UNM professor seeks to recruit midwives of color
Felina Ortiz has developed a support system for students
The reward of helping a women deliver a baby opened Felina Ortiz’s eyes and made her realize that becoming a midwife was her calling.
Since graduating from The University of New Mexico’s nurse-midwifery program in the early 2000s, she’s learned that being a midwife allows her to connect with her patients and support them in every stage of their life.
While her patients represented a wide and diverse background, there was one problem — midwives across the country didn’t.
According to the American College of NurseMidwives (ACNM), the percentage of midwives of color has been stagnant over the past 30 years. Ortiz said only 5% to 6% of midwives nationwide are people of color. Ortiz has a passion for recruiting more such midwives.
“That does not reflect our country,” said Ortiz, DNP, CNM, RN and an assistant professor at the UNM College of Nursing. “In general, midwives are serving in communities of color around the country. To have more providers who reflect their … patient population is really important to me. It promotes the opportunity for providers to share the same language, vocabulary, values and sociocultural backgrounds as their patients, which promotes trust in their relationship.

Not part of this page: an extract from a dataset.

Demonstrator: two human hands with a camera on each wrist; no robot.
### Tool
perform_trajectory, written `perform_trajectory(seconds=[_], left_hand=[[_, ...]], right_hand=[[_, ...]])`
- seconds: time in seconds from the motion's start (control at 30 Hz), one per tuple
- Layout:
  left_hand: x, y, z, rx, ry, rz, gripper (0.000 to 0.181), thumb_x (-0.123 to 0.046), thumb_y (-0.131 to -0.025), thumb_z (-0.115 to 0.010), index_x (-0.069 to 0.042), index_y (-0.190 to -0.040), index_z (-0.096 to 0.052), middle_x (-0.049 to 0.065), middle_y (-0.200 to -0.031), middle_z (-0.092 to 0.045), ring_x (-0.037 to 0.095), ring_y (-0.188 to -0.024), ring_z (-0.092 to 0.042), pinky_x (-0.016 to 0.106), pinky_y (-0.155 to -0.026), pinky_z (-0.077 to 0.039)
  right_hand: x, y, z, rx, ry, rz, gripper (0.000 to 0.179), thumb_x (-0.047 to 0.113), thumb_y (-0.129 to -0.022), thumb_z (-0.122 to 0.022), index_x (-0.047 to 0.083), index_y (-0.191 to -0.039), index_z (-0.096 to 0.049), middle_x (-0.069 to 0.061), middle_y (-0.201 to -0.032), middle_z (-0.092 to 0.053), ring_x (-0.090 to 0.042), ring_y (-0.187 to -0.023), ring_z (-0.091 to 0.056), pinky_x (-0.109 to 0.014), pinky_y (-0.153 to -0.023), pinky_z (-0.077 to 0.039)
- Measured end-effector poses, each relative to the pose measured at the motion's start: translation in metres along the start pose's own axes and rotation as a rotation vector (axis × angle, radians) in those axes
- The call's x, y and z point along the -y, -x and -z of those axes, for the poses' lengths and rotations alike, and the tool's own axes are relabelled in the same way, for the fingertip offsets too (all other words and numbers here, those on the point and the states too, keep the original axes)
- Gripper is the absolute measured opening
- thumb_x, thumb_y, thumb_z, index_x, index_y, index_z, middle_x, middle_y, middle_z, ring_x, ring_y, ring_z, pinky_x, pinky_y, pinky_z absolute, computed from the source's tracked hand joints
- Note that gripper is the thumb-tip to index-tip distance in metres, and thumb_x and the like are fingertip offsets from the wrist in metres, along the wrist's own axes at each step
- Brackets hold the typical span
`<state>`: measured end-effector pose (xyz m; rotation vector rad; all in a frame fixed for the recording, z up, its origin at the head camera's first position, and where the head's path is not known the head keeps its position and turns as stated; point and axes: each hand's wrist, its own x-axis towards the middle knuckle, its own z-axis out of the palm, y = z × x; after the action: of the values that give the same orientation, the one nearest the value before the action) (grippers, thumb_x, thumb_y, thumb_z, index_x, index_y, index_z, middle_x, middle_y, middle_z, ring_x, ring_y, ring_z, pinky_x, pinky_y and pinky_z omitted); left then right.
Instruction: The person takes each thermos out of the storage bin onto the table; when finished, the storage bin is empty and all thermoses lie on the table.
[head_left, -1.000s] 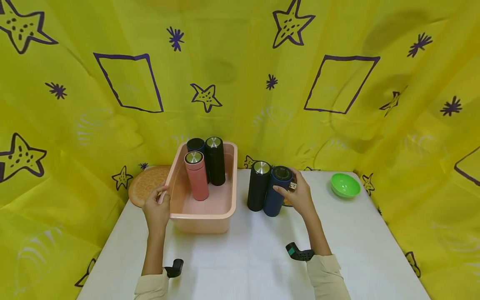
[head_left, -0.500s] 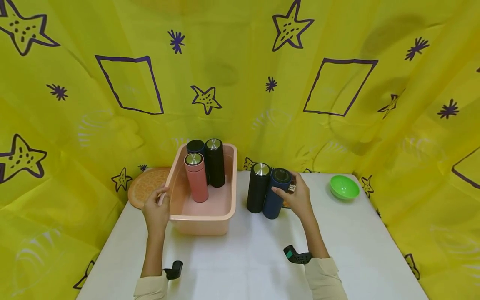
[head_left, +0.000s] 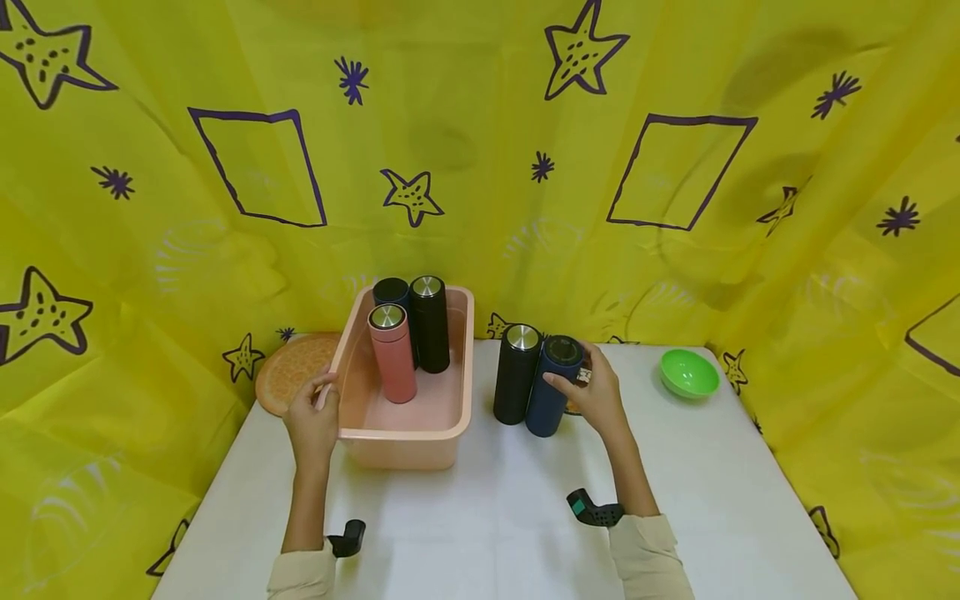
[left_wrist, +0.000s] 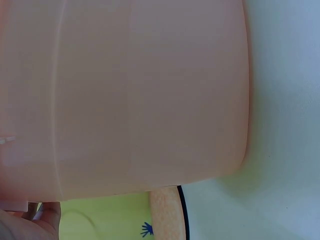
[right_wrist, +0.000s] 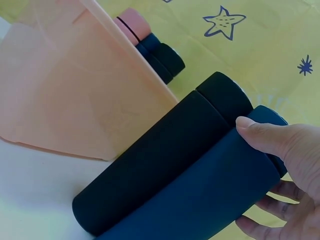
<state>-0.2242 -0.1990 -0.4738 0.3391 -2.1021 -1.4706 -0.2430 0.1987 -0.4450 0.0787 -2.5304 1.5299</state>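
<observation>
Yellow cloth (head_left: pixel 480 133) printed with stars and frame shapes hangs beyond the grips of the left hand (head_left: pixel 313 425) and the right hand (head_left: pixel 602 396), and spreads out to either side of them. White table (head_left: pixel 487 533) runs beneath both grips and toward the wearer. Peach tub (head_left: pixel 401 452) stands just right of the left grip, which pinches its near-left rim between thumb and fingers. Partly behind the tub, beyond the left grip, lies a round pizza-patterned disc (head_left: pixel 285 379). Within the right grip is a navy bottle (head_left: pixel 547 404), upright, thumb on one side near its top and fingers round the other, spread only as wide as the bottle. Touching it, left of that grip, stands a black bottle (head_left: pixel 517 383) with a silvery top. Farther left, inside the tub and right of the left grip, three more stand upright: a pink bottle (head_left: pixel 395 367), a second black bottle (head_left: pixel 431 329) and a second dark blue bottle (head_left: pixel 392 293), partly hidden. Well right of the right grip sits a green bowl (head_left: pixel 688 375).
</observation>
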Motion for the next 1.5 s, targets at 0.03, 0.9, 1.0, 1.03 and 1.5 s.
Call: perform_trajectory(seconds=[0.03,0.9,1.0,1.03,1.5], left_hand=[[0.0,0.0,0.0,-0.001,0.001,0.0,0.021,0.002,-0.09,-0.058,0.003,-0.107,-0.07,0.013,-0.131,-0.064,0.031,-0.125,-0.058,0.024,-0.1,-0.047],[-0.001,-0.005,0.0,-0.006,0.048,-0.008,0.022,0.003,-0.089,-0.058,0.004,-0.108,-0.069,0.015,-0.13,-0.064,0.034,-0.119,-0.062,-0.004,-0.08,-0.038],[-0.001,-0.004,0.0,-0.007,0.048,-0.011,0.022,0.003,-0.089,-0.058,0.004,-0.108,-0.07,0.015,-0.13,-0.064,0.034,-0.119,-0.061,-0.004,-0.08,-0.038],[-0.001,-0.004,0.0,-0.008,0.048,-0.012,0.022,0.003,-0.089,-0.058,0.004,-0.107,-0.07,0.015,-0.13,-0.064,0.034,-0.119,-0.061,-0.004,-0.08,-0.038],[0.0,-0.001,0.0,-0.006,0.053,-0.009,0.021,0.004,-0.089,-0.058,0.005,-0.106,-0.07,0.015,-0.13,-0.064,0.035,-0.115,-0.063,-0.003,-0.074,-0.041]], right_hand=[[0.0,0.0,0.0,0.0,-0.003,-0.002,0.079,0.029,-0.081,-0.08,0.005,-0.144,-0.038,-0.019,-0.137,-0.05,-0.036,-0.126,-0.05,-0.053,-0.096,-0.051],[0.016,-0.012,0.005,-0.073,0.063,0.103,0.087,0.031,-0.079,-0.081,0.005,-0.148,-0.035,-0.019,-0.147,-0.041,-0.038,-0.134,-0.041,-0.054,-0.106,-0.043],[0.021,-0.013,0.006,-0.097,0.067,0.133,0.086,0.031,-0.078,-0.082,0.006,-0.147,-0.037,-0.018,-0.146,-0.042,-0.038,-0.132,-0.042,-0.055,-0.105,-0.043],[0.023,-0.013,0.006,-0.105,0.071,0.148,0.085,0.03,-0.078,-0.082,0.006,-0.147,-0.037,-0.018,-0.145,-0.043,-0.038,-0.133,-0.041,-0.056,-0.106,-0.041],[0.071,-0.03,-0.006,-0.135,0.023,0.435,0.081,0.017,-0.076,-0.084,0.005,-0.144,-0.042,-0.015,-0.142,-0.046,-0.029,-0.135,-0.04,-0.049,-0.114,-0.035]])
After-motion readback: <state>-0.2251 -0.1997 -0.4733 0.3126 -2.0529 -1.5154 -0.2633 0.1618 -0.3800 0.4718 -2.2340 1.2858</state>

But it’s also really important to help students of color be successful within the programs and be successful within the midwifery profession.”
Ortiz, who has long been active in the New Mexico affiliate of ACNM, was recently appointed chair of ACNM’s National Midwives of Color committee, which recruits and supports the advancement of persons of diverse ethnic and cultural backgrounds to the profession of midwifery on a national stage.
“It means an opportunity to be able to help,” Ortiz said. “Now I have an opportunity to help arrange activities that recruit midwifery students of color, support midwives of color who are practicing and educate about maternal-child mortality issues or infant mortality issues within communities of color.”
Ortiz helped create the New Mexico Midwives of Color committee and has worked nationally to develop a mentoring support system for nurse-midwifery students of color.
About 27% of graduates from UNM’s midwifery program are of color, Ortiz said. She has seen a lot of success in recruiting students of color to UNM’s midwifery program and believes that the state’s communities are reaping the rewards.
“Many of them stay here in New Mexico,” Ortiz said. “Especially those who are from New Mexico. That is really important to me — to go out into the communities and help educate people about the importance of education, just on a foundational level, but also educating communities about the programs that we offer here at UNM.”